For more than 32 minutes Tarver, Cuic and the rest of the Oregon State men’s basketball team gave No. 20 Oregon all that it could handle.

But it was during the other 7:30 that the undefeated Ducks exerted their will, going on a 22-4 run to close out the first half of the 326th Civil War. Oregon withstood the Beavers’ best effort in the second half to claim the 76-73 Pacific-10 Conference opener Saturday in front of 8,719 in Gill Coliseum.

“Well, we had our chances, ain’t no doubt about that,” OSU coach Jay John said. “The guys played extremely hard and defensively, for the most part, defensively I thought we played well the entire game.

“The unfortunate part was, for about six minutes, our offense absolutely destroyed us.”

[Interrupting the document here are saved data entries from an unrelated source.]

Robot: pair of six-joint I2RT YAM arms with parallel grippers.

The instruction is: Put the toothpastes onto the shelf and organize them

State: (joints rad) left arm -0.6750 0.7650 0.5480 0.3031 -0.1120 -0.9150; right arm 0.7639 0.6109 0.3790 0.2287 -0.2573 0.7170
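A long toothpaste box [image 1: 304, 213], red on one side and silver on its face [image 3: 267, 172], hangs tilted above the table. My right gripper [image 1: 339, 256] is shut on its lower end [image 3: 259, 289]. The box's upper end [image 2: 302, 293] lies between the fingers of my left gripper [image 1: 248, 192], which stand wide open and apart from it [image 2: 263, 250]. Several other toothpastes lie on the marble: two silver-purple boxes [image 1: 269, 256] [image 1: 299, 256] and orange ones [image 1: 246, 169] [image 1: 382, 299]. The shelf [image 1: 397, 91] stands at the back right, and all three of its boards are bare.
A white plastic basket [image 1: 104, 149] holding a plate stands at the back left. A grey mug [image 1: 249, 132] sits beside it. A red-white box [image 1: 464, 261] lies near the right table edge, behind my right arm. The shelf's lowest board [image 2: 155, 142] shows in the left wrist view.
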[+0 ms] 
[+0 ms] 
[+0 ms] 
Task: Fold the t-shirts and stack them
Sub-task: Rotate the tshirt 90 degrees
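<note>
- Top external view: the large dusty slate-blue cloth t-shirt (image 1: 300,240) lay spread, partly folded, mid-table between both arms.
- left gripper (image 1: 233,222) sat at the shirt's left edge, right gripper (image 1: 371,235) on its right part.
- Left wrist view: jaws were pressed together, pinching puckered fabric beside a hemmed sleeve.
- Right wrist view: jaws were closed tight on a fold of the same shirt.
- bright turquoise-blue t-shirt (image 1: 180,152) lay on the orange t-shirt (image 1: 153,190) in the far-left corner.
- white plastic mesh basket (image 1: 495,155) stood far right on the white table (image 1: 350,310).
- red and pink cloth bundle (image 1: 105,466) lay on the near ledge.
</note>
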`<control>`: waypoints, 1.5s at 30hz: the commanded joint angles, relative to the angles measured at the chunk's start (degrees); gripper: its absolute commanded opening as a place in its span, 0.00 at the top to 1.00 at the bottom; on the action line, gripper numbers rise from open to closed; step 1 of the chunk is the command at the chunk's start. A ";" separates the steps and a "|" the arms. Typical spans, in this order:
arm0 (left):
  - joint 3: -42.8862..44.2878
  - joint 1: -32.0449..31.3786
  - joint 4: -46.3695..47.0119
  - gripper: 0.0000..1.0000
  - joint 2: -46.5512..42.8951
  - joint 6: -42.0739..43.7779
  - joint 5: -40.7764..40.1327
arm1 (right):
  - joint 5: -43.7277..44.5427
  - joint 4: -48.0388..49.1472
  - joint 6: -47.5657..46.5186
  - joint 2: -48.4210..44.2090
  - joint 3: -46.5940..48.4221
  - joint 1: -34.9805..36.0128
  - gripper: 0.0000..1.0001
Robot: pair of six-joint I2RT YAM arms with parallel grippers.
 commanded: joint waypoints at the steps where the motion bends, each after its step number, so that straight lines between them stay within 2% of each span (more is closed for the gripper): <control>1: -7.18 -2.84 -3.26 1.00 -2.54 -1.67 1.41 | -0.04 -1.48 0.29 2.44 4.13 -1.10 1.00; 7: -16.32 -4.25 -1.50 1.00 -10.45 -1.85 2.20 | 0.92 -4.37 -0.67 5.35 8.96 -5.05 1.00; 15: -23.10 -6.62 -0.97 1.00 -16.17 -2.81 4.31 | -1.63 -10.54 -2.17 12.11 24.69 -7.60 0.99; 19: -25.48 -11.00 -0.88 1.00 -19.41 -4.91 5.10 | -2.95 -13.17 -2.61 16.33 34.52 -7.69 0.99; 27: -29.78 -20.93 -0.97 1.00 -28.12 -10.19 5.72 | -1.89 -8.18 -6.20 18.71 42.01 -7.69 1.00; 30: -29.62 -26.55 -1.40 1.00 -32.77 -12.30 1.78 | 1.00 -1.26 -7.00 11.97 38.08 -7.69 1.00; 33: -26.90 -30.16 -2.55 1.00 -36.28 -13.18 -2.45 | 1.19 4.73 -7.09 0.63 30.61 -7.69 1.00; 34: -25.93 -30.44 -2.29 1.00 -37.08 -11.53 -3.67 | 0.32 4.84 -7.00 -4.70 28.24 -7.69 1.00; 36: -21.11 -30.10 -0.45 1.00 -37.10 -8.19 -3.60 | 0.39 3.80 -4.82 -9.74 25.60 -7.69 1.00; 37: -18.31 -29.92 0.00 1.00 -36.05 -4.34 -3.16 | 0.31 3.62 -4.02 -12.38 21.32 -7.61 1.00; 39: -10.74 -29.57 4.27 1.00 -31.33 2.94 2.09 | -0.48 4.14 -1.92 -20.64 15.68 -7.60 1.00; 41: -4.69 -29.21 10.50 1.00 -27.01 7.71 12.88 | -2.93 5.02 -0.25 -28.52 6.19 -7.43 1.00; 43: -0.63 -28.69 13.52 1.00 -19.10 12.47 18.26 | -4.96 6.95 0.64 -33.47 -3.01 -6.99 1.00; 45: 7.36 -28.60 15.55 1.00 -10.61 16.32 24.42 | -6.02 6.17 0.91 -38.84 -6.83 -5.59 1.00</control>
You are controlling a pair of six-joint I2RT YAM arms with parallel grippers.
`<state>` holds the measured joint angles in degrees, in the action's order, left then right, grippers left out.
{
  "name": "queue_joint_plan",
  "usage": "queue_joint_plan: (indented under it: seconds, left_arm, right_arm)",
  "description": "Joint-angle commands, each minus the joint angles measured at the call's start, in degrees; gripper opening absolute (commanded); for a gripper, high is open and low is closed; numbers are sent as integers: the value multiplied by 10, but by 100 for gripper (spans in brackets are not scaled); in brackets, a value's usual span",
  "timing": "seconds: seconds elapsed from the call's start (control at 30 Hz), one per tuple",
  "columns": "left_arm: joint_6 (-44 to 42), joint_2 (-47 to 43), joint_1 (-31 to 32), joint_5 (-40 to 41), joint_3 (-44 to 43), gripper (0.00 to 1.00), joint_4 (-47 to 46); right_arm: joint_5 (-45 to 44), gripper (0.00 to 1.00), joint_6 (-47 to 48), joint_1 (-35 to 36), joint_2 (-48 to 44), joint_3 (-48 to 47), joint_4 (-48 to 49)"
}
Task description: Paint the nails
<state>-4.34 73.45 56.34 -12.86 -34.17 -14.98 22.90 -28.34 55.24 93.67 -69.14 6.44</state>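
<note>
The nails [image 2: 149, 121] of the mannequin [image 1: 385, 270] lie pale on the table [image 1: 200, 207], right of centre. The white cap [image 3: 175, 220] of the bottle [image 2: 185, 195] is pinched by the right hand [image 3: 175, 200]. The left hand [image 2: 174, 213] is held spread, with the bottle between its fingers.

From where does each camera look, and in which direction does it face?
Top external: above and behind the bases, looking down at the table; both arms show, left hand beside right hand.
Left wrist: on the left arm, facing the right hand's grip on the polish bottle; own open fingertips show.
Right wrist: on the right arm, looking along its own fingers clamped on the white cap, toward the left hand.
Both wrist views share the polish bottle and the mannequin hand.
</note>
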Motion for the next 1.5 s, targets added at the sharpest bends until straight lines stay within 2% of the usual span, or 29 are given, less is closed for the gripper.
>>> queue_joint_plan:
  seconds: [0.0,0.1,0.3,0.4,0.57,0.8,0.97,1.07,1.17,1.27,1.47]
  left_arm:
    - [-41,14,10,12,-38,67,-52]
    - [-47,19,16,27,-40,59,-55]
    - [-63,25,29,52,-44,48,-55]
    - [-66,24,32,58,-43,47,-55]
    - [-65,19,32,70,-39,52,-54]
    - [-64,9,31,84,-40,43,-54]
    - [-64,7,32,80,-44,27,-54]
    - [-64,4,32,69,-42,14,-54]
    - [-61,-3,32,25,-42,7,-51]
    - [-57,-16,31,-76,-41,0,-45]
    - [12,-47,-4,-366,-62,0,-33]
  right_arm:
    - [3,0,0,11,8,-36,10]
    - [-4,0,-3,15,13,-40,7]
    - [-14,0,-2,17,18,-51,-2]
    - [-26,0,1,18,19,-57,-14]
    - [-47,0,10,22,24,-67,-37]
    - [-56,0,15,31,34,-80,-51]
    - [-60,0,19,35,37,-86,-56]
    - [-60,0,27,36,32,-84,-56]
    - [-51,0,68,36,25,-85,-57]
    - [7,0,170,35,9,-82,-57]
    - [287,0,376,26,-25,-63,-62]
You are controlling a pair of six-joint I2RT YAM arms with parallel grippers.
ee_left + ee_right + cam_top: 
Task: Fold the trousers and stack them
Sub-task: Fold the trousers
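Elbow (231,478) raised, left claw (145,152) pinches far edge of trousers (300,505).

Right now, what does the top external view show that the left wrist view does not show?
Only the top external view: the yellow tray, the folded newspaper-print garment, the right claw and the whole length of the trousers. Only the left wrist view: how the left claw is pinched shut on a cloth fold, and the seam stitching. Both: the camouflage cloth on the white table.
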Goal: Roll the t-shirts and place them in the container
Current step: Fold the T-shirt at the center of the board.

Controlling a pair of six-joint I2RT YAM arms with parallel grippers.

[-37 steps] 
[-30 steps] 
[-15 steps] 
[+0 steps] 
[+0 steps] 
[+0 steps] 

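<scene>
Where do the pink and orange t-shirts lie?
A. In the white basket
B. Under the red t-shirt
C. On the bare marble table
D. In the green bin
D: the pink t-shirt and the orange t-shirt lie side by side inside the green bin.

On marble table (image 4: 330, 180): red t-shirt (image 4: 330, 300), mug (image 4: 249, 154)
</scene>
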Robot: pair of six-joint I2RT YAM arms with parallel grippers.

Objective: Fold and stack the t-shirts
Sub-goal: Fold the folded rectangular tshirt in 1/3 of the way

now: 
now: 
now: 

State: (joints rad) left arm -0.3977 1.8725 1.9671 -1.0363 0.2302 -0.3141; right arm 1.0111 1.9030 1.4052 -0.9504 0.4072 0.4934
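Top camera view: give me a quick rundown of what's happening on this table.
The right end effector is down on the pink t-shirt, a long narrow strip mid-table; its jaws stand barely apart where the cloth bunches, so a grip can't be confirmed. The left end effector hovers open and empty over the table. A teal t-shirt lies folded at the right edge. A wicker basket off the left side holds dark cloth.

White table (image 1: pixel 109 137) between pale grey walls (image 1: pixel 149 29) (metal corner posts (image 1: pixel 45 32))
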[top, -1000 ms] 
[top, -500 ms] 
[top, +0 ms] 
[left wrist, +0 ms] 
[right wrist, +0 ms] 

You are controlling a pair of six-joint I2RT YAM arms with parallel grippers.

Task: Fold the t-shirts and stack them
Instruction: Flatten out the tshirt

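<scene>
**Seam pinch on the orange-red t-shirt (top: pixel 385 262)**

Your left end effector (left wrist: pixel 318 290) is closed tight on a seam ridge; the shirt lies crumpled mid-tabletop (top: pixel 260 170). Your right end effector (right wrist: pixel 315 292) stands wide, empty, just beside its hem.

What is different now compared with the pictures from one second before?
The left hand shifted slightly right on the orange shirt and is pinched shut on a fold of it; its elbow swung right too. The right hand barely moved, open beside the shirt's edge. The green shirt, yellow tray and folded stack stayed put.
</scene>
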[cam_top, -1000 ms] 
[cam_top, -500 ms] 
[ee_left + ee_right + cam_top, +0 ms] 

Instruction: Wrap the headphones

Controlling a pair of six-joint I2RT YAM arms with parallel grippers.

Having built a 30-19 advantage with 7:32 remaining in the first half, OSU (8-6, 0-1) went into self-destruct mode.

Of the Beavers’ final 12 possessions of the half, they had four missed shots and six turnovers. Against the Ducks (13-0, 1-0), it was like throwing jet fuel on a fire.

Aaron Brooks tied the game at 33 with two free throws with 2:48 left and Joevan Catron put Oregon ahead for good with a lay-in 32 seconds later.

That run undid much of the good the Beavers had done earlier in the game. They were shooting better than 70 percent from the floor when they seized that 11-point lead.

For the game OSU shot 51.7 percent from the floor, its fourth game better than 50 percent. But it is 2-2 in those games.

“Right now, it’s just a tough loss,” Cuic said. “We knew how good we were after some of the preseason games, we knew we were ready for the Pac-10. But this game is different. This game is more than just a regular Pac-10 game.

“You come in preparing for it, saying it’s just another game, and you end up losing like this at home, this needs to be something that we’ll remember.”

Cuic and Marcel Jones led five Beavers in double figures with 16 points, while Tarver had 15 points and a career-high seven assists.

Tarver also had the personal misery of five turnovers — four during that critical stretch before halftime. He made just one turnover in the second half, but was so disgusted with his free-throw shooting that he tossed up the rebound of a miss with 2:08 left, rather than tapping the ball to the official.

“If I could have hit free throws today ...” he said. “It pretty much cost us the game — just turnovers and free throws.”

John echoed that sentiment, after seeing his team shoot 8 of 14 from the line and 5 of 17 from beyond the 3-point arc.

“The unfortunate thing was Oregon hit their threes and got to the free-throw line,” John said. “If we shot the same percentage from the line as they did, we might still be playing up there.”

Oregon State pressed home the issue throughout the second half, but the Beavers could never quite close the gap.

They would pull within three, only to see the Ducks push the margin wider again.

Jones — who had his seventh career double-double and third of the season with 10 rebounds — accounted for the final margin by hitting a 3-pointer with a second remaining.

“I feel we outplayed them in the second half and they played well enough that the margin of our outplaying them was not that much,” John said. “Games are 40 minutes and you can lose a game in the first five minutes as well as in the last two, too.”